▸ **WHAT TO PRODUCE**:
Repeat the records below line by line, exactly, finishing on the line that contains "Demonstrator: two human".

▸ **Dataset items**:
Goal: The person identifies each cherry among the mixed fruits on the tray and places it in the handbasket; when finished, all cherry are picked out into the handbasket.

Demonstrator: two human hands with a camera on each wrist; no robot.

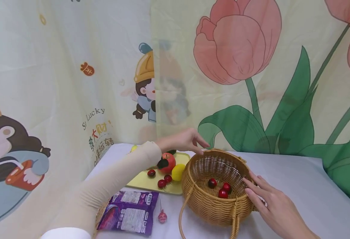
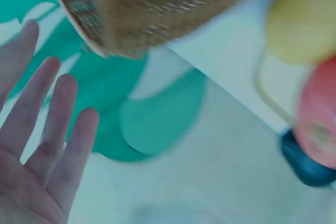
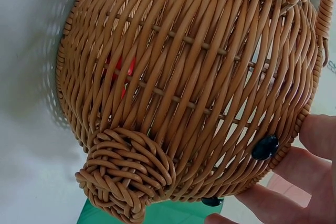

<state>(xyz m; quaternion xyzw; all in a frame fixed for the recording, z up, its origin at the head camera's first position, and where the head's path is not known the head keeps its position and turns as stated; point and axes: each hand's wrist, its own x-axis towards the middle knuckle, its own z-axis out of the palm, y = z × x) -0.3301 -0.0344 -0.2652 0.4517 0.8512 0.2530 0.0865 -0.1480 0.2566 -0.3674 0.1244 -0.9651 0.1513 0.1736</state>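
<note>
A round wicker basket [image 1: 210, 209] stands on the white table, with three dark red cherries [image 1: 223, 193] inside. My left hand [image 1: 185, 141] hovers by its far left rim, holding nothing. In the left wrist view the fingers of that hand [image 2: 50, 129] are extended and spread, apart from the blurred basket [image 2: 157, 14]. My right hand [image 1: 275, 202] rests its nearly straight fingers against the basket's right rim. The right wrist view shows the woven wall [image 3: 184, 77] up close, with a knotted wicker snout [image 3: 126, 171] and black bead eyes [image 3: 265, 147]; fingertips [image 3: 302, 166] lie along the rim.
Left of the basket is a yellow tray [image 1: 141, 181] bearing a red fruit [image 1: 170, 162], a yellow fruit [image 1: 178, 172] and several cherries [image 1: 162, 184]. Nearer lie a purple printed packet [image 1: 130, 215] and a pink wrapped lollipop [image 1: 162, 217]. The basket's handle [image 1: 182, 215] hangs in front. Printed curtains rise behind.
</note>
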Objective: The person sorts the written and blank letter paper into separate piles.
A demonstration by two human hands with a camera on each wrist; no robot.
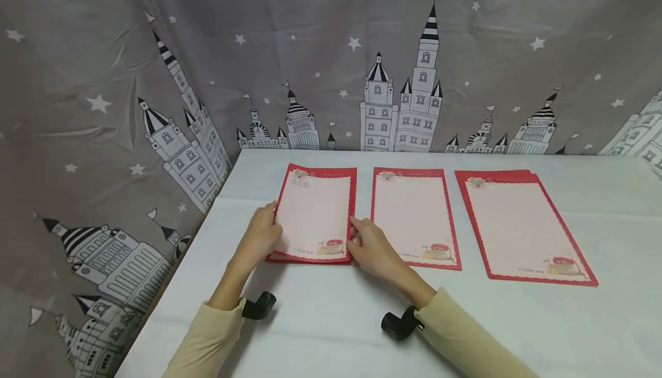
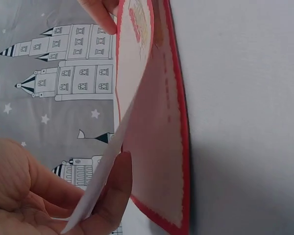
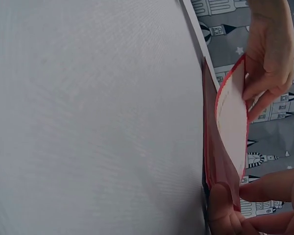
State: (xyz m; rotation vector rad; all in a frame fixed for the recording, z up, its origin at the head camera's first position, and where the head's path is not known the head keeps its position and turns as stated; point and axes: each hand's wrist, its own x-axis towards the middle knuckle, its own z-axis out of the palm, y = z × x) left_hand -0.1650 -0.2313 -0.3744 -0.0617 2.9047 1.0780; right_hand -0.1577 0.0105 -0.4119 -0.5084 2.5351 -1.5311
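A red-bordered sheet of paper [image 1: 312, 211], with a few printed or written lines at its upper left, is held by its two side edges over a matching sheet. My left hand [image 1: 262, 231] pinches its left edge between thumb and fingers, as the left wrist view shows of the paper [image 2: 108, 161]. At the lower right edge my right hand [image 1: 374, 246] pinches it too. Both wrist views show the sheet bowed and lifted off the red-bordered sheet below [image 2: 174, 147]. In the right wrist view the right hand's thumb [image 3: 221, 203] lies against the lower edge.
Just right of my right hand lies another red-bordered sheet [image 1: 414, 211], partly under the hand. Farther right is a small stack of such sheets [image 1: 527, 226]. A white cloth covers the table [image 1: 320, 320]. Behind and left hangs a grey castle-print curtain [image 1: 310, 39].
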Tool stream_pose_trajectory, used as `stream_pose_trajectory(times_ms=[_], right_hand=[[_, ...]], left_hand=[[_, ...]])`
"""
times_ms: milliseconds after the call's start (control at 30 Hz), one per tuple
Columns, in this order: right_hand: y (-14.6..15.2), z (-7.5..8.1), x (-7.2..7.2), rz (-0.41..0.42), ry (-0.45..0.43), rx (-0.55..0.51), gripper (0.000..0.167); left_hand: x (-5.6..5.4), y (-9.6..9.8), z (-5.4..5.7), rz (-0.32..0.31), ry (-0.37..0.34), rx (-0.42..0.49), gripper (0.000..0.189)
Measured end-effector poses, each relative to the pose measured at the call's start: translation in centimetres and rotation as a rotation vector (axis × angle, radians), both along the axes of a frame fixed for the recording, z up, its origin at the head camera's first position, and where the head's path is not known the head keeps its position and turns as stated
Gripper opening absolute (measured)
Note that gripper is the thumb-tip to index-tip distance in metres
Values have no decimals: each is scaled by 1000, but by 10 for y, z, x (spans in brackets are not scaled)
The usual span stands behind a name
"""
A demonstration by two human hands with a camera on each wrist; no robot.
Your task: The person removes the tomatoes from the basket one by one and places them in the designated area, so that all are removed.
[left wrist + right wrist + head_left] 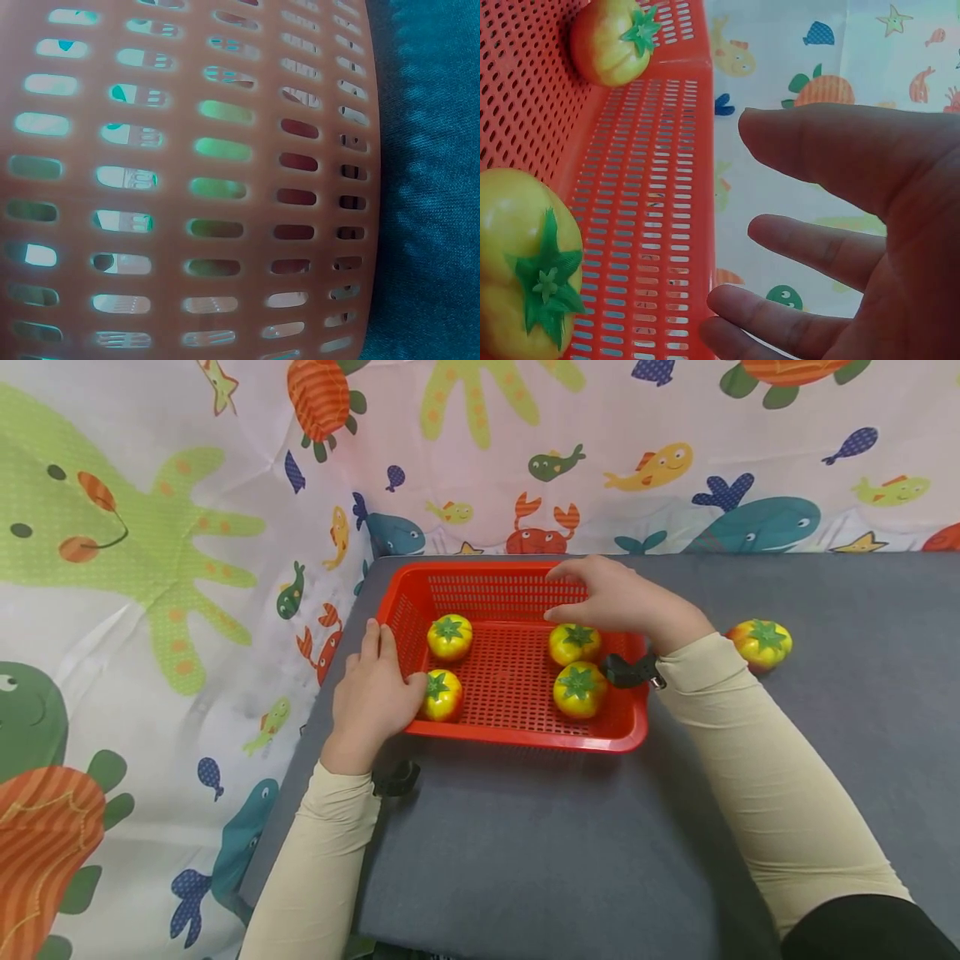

▸ **OUTPUT FOR THIS EXERCISE**:
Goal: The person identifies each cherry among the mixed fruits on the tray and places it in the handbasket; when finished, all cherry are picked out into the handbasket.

Demonstrator: two human hands with a camera on each wrist; no robot.

No more output will be produced for this exercise.